Che un Paese riconosca di avere un problema così costante e tragico è condizione fondamentale per iniziare una lotta efficace e progressiva contro lo stesso. Eppure, in Italia di violenza di genere si parla ancora troppo poco e le istituzioni faticano a metterla tra le priorità assolute delle loro agende.

A mio avviso, la mancanza di un dibattito serio sul tema è dovuta a due motivazioni principali: la prima è che fatichiamo ancora molto ad interiorizzare il concetto che “il privato è pubblico”, che le istituzioni e la politica devono avere la forza di andare oltre le mura domestiche. La seconda, forse ancora più problematica perché potrebbe risolvere la prima, riguarda il modo in cui i media affrontano l’argomento. Abbiamo assistito a pagine e pagine di cronaca che colpevolizzavano le vittime invece che i carnefici. Giornalisti che speculano sulle possibili cause che hanno portato le donne a “scegliersi l’uomo sbagliato”, scavando su questioni che non li riguardano e che mai avrebbero potuto giustificare la loro morte.

 

Non c’è “uomo sbagliato”, non c’è episodio della propria vita, né contesto che possa giustificare lontanamente l’omicidio di una donna. Per fortuna però sono tante le donne e gli uomini che si spendono quotidianamente per sconfiggere la piaga del femminicidio.  A loro, oggi, deve andare il nostro grazie più sentito, soprattutto perché operano spesso in condizioni economiche di grandissima difficoltà.

 

Per chi gestisce un centro antiviolenza è impossibile operare qualunque tipo di pianificazione, poiché l’arrivo dei fondi è sempre incerto. I tanti interventi sui territori per diffondere i servizi, quali il numero 1522 per le vittime di violenza, stanno contribuendo a far aumentare le richieste di aiuto ma i fondi non crescono. Non solo, nella maggior parte delle Regioni italiane ci sono ritardi fino a tre anni. Per uscire da questa situazione non si può parlare di violenza di genere solo il 25 novembre.

 

Servono interventi strutturali, fondi e un impegno concreto per sconfiggere una cultura che colpevolizza le vittime e sminuisce il problema. Il nostro Partito deve farsi promotore dell’incentivo dei fondi sia per le realtà che già operano nei territori, sia per quelli destinati alla prevenzione.

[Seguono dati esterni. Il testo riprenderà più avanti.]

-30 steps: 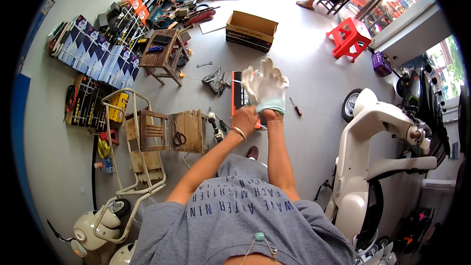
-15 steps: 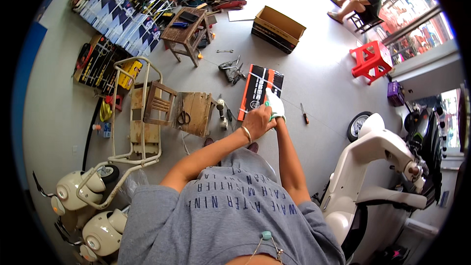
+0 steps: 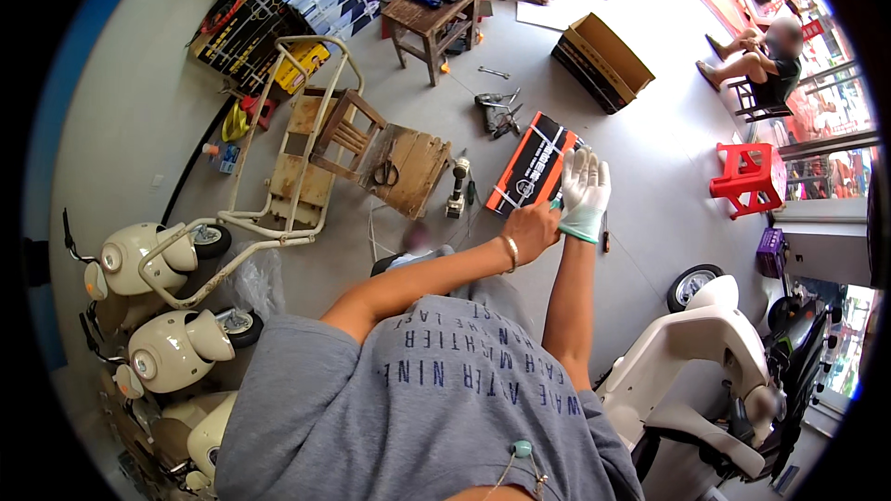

Le recidive in coloro che finiscono in carcere per aver commesso un atto di violenza sono circa del 90%, ma quando vengono messi in atto programmi di recupero dei maltrattanti diminuiscono drasticamente. Combattere la violenza di genere si può, i fatti lo dimostrano, ma non possiamo lasciare che un problema di tali dimensioni venga affrontato con una prospettiva di breve periodo.

 

Vorrei concludere mandando un pensiero a tutte le donne che, anche questo 25 novembre, continueranno a vivere nel silenzio, nel dolore, nella solitudine. Il mio auspicio è che possano essere raggiunte e salvate prima che sia troppo tardi ed è responsabilità di tutte e tutti noi fare in modo che ciò avvenga.